### Goal of the exercise
Give all of the data below again exactly, and drop the images.

Dataset entries:
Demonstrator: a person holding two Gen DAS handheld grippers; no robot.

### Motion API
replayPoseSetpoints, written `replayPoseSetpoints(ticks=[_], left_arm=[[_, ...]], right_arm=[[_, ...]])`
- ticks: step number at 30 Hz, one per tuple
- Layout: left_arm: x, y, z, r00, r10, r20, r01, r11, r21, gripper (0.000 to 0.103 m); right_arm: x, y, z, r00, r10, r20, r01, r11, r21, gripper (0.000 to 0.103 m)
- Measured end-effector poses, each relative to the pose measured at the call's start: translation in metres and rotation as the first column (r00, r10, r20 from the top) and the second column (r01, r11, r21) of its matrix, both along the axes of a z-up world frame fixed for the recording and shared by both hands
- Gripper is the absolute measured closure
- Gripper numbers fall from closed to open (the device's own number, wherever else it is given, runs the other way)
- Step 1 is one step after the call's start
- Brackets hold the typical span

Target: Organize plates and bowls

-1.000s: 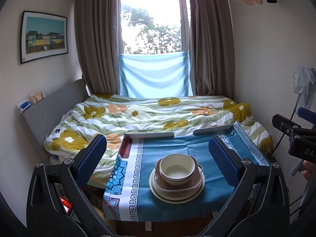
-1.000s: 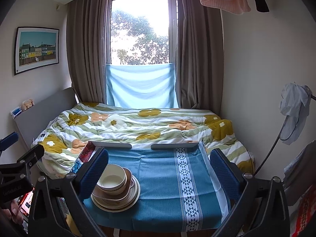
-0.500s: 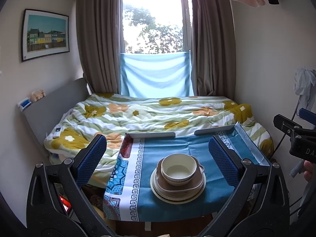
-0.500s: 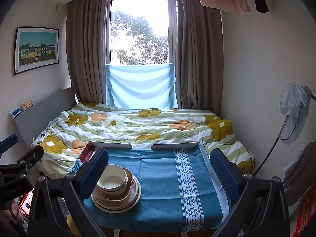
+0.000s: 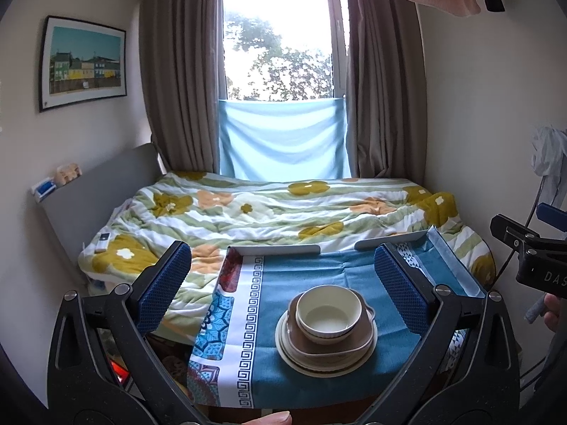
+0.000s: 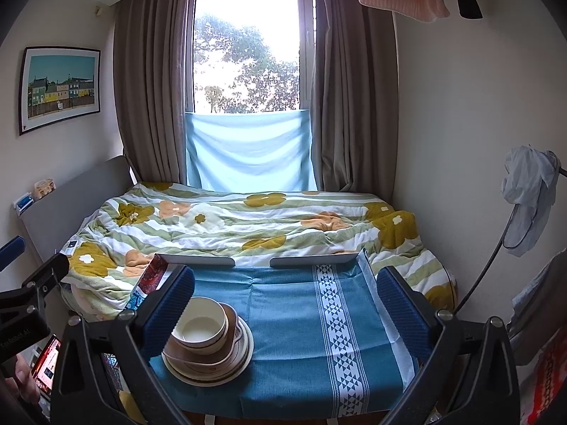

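A cream bowl (image 5: 327, 315) sits in a brown square dish (image 5: 354, 345), which rests on cream round plates (image 5: 301, 363). The stack stands on the blue tablecloth (image 5: 312, 276) of a small table. In the right wrist view the bowl (image 6: 202, 327) and stack (image 6: 212, 364) are at the table's left side, partly behind the left finger. My left gripper (image 5: 283, 283) is open and empty, held above and in front of the stack. My right gripper (image 6: 283, 294) is open and empty over the table's middle.
A bed with a flowered quilt (image 5: 283, 212) lies just behind the table, under a curtained window. A grey headboard (image 5: 95, 191) is at left. Clothes hang on a stand (image 6: 528, 198) at right. The cloth's white patterned band (image 6: 336, 318) runs down the right.
Both grippers have drifted very slightly; the views are almost the same. The stack has not moved.
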State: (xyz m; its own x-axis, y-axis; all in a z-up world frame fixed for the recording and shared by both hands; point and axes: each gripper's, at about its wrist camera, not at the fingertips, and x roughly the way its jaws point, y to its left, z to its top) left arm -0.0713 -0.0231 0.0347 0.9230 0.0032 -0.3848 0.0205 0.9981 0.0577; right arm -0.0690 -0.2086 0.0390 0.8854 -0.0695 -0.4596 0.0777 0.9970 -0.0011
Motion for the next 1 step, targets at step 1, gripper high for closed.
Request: replayPoseSetpoints(ticks=[1], left_arm=[[0.0031, 0.0015, -0.0006, 1.000, 0.001, -0.004, -0.001, 1.000, 0.000, 0.000]], right_arm=[[0.0033, 0.0010, -0.0006, 1.000, -0.001, -0.003, 0.001, 1.000, 0.001, 0.001]])
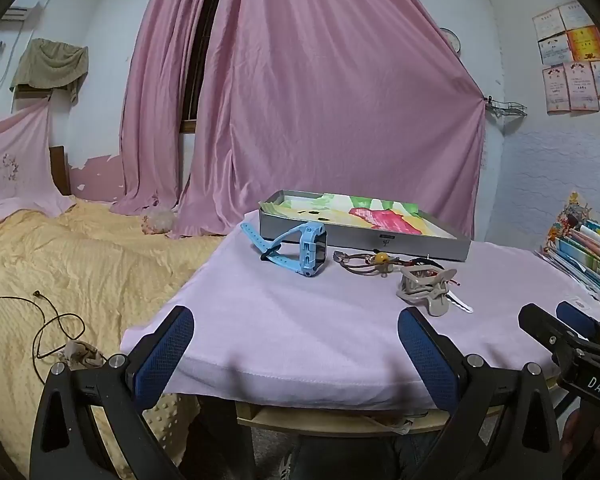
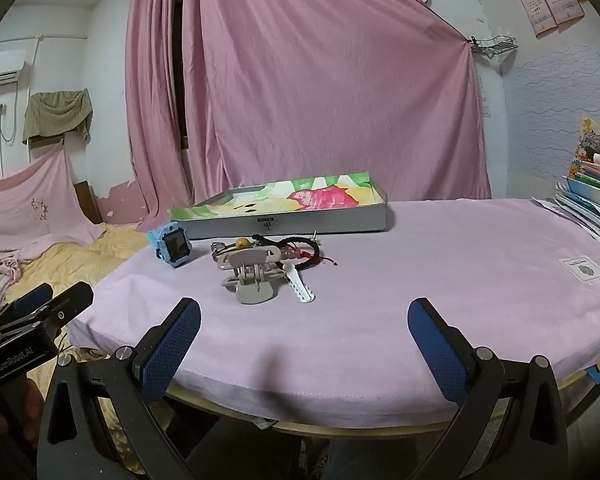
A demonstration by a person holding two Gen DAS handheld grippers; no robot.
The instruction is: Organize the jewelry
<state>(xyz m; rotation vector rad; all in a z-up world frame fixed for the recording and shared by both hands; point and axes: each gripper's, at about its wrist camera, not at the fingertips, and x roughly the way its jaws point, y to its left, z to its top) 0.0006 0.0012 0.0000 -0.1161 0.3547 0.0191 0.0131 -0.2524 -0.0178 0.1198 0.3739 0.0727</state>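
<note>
Jaws spread wide and gripping nothing, the left gripper (image 1: 296, 344) and right gripper (image 2: 304, 336) are hovering at the table's near edge, seemingly lining up on the blue watch (image 1: 306, 250), bracelets (image 2: 300, 250) and hair claw (image 2: 252, 276) lying just before the tray (image 2: 324, 220).
</note>
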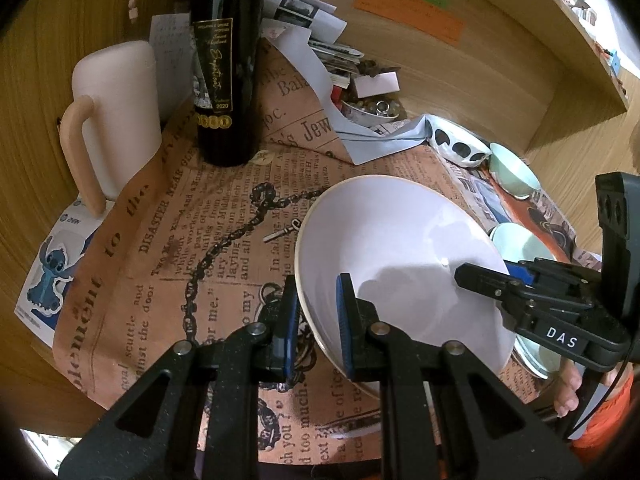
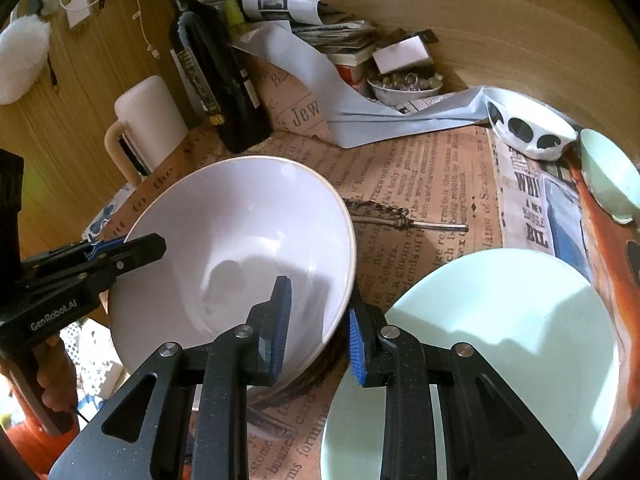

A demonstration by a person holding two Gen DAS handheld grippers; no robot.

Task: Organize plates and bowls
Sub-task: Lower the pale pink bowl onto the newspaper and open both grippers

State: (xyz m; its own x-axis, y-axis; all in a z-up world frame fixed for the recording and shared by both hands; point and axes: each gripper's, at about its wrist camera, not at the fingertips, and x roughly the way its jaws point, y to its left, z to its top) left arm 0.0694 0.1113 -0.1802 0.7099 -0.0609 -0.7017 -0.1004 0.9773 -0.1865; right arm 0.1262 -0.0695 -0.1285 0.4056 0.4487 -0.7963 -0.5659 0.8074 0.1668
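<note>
A large white bowl (image 1: 400,252) is held tilted above the newspaper-covered table; it also shows in the right wrist view (image 2: 240,240). My left gripper (image 1: 318,328) straddles its near-left rim, one finger inside, one outside. My right gripper (image 2: 318,328) straddles the opposite rim and shows in the left wrist view (image 1: 500,280). A pale green plate (image 2: 500,340) lies under the right gripper. A small green bowl (image 2: 612,180) and a black-spotted white bowl (image 2: 528,128) sit at the far right.
A dark wine bottle (image 1: 226,60) and a white jug (image 1: 116,120) stand at the back left. A small dish of beads (image 2: 404,84), stacked papers (image 2: 340,40) and a blue-grey sheet (image 2: 360,112) lie at the back. A wooden wall (image 1: 460,60) is behind.
</note>
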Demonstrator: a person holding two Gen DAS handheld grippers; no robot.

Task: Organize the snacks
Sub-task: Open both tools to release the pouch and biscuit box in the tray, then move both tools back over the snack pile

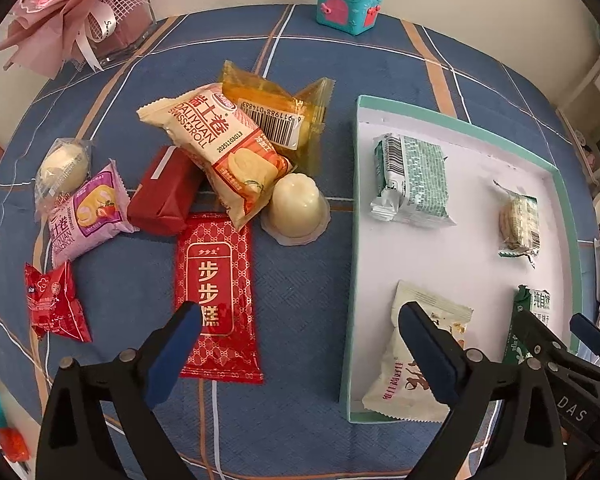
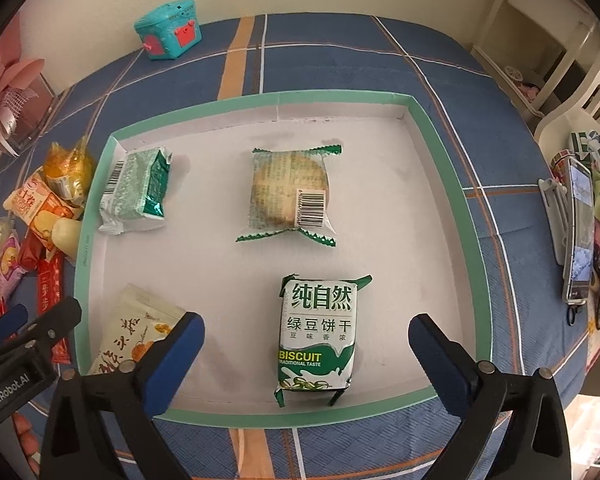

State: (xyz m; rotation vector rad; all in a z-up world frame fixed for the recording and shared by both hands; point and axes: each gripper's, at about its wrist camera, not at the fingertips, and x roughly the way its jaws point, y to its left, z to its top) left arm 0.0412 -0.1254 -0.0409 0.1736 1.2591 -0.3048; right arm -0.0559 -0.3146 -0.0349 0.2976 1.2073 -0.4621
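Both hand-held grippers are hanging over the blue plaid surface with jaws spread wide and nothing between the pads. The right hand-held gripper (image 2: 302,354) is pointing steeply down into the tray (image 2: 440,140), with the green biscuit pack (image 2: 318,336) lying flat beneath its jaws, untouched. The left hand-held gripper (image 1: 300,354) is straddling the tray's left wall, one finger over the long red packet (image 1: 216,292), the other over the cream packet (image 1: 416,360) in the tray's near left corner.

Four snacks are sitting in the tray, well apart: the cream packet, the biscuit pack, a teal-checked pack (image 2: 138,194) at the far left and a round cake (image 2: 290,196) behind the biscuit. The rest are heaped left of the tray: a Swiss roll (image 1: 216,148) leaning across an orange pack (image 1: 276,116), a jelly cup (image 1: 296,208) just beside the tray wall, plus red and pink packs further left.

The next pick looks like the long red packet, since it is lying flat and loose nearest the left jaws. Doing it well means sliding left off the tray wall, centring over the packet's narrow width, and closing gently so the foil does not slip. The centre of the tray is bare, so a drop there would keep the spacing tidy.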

### Exercise output
Demonstrator: a person holding two Gen DAS handheld grippers; no robot.

### Motion API
replayPoseSetpoints, written `replayPoseSetpoints(ticks=[_], left_arm=[[_, ...]], right_arm=[[_, ...]])`
- ticks: step number at 30 Hz, one per tuple
- Layout: left_arm: x, y, z, r00, r10, r20, r01, r11, r21, gripper (0.000 to 0.103 m); right_arm: x, y, z, r00, r10, r20, r01, r11, r21, gripper (0.000 to 0.103 m)
- Measured end-effector poses, each relative to the pose measured at the call's start: translation in metres and rotation as the first column (r00, r10, r20 from the top) and the second column (r01, r11, r21) of its matrix, both along the axes of a z-up world frame fixed for the recording and shared by both hands
- Gripper is the absolute measured closure
- Gripper numbers fall from closed to open (the device's own number, wherever else it is given, runs the other way)
- Step 1 is one step after the call's start
- Brackets hold the typical span

Target: Organize plates and bowls

-1.000s: 
-1.000s: 
-0.500s: 
-0.500s: 
+0.000s: 
+0.000s: 

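A cream bowl (image 5: 327, 315) sits in a brown square dish (image 5: 354, 345), which rests on cream round plates (image 5: 301, 363). The stack stands on the blue tablecloth (image 5: 312, 276) of a small table. In the right wrist view the bowl (image 6: 202, 327) and stack (image 6: 212, 364) are at the table's left side, partly behind the left finger. My left gripper (image 5: 283, 283) is open and empty, held above and in front of the stack. My right gripper (image 6: 283, 294) is open and empty over the table's middle.
A bed with a flowered quilt (image 5: 283, 212) lies just behind the table, under a curtained window. A grey headboard (image 5: 95, 191) is at left. Clothes hang on a stand (image 6: 528, 198) at right. The cloth's white patterned band (image 6: 336, 318) runs down the right.
Both grippers have drifted very slightly; the views are almost the same. The stack has not moved.
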State: (xyz m; its own x-axis, y-axis; all in a z-up world frame fixed for the recording and shared by both hands; point and axes: each gripper's, at about its wrist camera, not at the fingertips, and x roughly the way its jaws point, y to its left, z to its top) left arm -0.0713 -0.0231 0.0347 0.9230 0.0032 -0.3848 0.0205 0.9981 0.0577; right arm -0.0690 -0.2086 0.0390 0.8854 -0.0695 -0.4596 0.0777 0.9970 -0.0011
Motion for the next 1 step, targets at step 1, gripper high for closed.
Request: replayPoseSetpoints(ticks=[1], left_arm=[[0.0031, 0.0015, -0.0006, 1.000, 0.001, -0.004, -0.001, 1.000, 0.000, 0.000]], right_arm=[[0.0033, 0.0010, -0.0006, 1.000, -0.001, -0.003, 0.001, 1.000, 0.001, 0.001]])
A demonstration by a person holding two Gen DAS handheld grippers; no robot.
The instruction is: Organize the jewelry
<state>(xyz m; rotation vector rad; all in a z-up world frame fixed for the recording and shared by both hands; point and axes: each gripper's, at about its wrist camera, not at the fingertips, and x roughly the way its jaws point, y to its left, z to its top) 0.0006 0.0012 0.0000 -0.1161 0.3547 0.0191 0.0131 -0.2524 -0.0178 0.1198 0.3739 0.0727</state>
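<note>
Jaws spread wide and gripping nothing, the left gripper (image 1: 296, 344) and right gripper (image 2: 304, 336) are hovering at the table's near edge, seemingly lining up on the blue watch (image 1: 306, 250), bracelets (image 2: 300, 250) and hair claw (image 2: 252, 276) lying just before the tray (image 2: 324, 220).
</note>
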
A demonstration by a person holding two Gen DAS handheld grippers; no robot.

Task: Organize plates and bowls
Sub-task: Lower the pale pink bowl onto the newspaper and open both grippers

State: (xyz m; its own x-axis, y-axis; all in a z-up world frame fixed for the recording and shared by both hands; point and axes: each gripper's, at about its wrist camera, not at the fingertips, and x roughly the way its jaws point, y to its left, z to its top) left arm 0.0694 0.1113 -0.1802 0.7099 -0.0609 -0.7017 -0.1004 0.9773 -0.1865; right arm 0.1262 -0.0695 -0.1285 0.4056 0.4487 -0.7963 -0.5659 0.8074 0.1668
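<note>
A large white bowl (image 1: 400,252) is held tilted above the newspaper-covered table; it also shows in the right wrist view (image 2: 240,240). My left gripper (image 1: 318,328) straddles its near-left rim, one finger inside, one outside. My right gripper (image 2: 318,328) straddles the opposite rim and shows in the left wrist view (image 1: 500,280). A pale green plate (image 2: 500,340) lies under the right gripper. A small green bowl (image 2: 612,180) and a black-spotted white bowl (image 2: 528,128) sit at the far right.
A dark wine bottle (image 1: 226,60) and a white jug (image 1: 116,120) stand at the back left. A small dish of beads (image 2: 404,84), stacked papers (image 2: 340,40) and a blue-grey sheet (image 2: 360,112) lie at the back. A wooden wall (image 1: 460,60) is behind.
</note>
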Demonstrator: a person holding two Gen DAS handheld grippers; no robot.

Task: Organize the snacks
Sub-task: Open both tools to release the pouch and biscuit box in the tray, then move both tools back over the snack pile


State: (xyz m; rotation vector rad; all in a z-up world frame fixed for the recording and shared by both hands; point and axes: each gripper's, at about its wrist camera, not at the fingertips, and x roughly the way its jaws point, y to its left, z to its top) left arm 0.0412 -0.1254 -0.0409 0.1736 1.2591 -0.3048; right arm -0.0559 -0.3146 -0.0349 0.2976 1.2073 -0.4621
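Both hand-held grippers are hanging over the blue plaid surface with jaws spread wide and nothing between the pads. The right hand-held gripper (image 2: 302,354) is pointing steeply down into the tray (image 2: 440,140), with the green biscuit pack (image 2: 318,336) lying flat beneath its jaws, untouched. The left hand-held gripper (image 1: 300,354) is straddling the tray's left wall, one finger over the long red packet (image 1: 216,292), the other over the cream packet (image 1: 416,360) in the tray's near left corner.

Four snacks are sitting in the tray, well apart: the cream packet, the biscuit pack, a teal-checked pack (image 2: 138,194) at the far left and a round cake (image 2: 290,196) behind the biscuit. The rest are heaped left of the tray: a Swiss roll (image 1: 216,148) leaning across an orange pack (image 1: 276,116), a jelly cup (image 1: 296,208) just beside the tray wall, plus red and pink packs further left.

The next pick looks like the long red packet, since it is lying flat and loose nearest the left jaws. Doing it well means sliding left off the tray wall, centring over the packet's narrow width, and closing gently so the foil does not slip. The centre of the tray is bare, so a drop there would keep the spacing tidy.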

Thus the exercise is complete.